--- Exercise aim ---
Note how many lines of the data below hold the word "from", then give that number with no other text.

--- Material provided ---
--------

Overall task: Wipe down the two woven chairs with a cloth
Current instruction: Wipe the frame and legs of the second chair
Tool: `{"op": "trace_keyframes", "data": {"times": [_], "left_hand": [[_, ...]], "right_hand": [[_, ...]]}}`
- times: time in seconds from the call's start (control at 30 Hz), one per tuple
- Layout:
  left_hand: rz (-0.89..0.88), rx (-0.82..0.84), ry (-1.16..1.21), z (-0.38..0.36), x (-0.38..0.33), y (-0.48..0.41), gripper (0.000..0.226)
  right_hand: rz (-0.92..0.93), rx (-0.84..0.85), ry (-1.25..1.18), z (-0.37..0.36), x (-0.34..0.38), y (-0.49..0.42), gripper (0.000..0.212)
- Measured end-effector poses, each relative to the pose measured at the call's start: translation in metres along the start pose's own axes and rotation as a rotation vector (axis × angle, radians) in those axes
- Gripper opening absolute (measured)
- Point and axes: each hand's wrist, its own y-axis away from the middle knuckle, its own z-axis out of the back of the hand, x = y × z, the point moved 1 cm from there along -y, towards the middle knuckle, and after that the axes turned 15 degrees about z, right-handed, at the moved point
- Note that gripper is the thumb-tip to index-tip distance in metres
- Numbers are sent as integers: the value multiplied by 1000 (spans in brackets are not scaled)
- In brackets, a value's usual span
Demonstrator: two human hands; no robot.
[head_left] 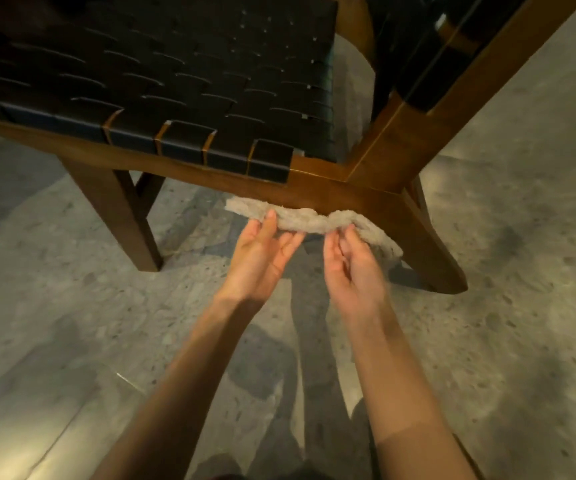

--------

--- The completed task ---
2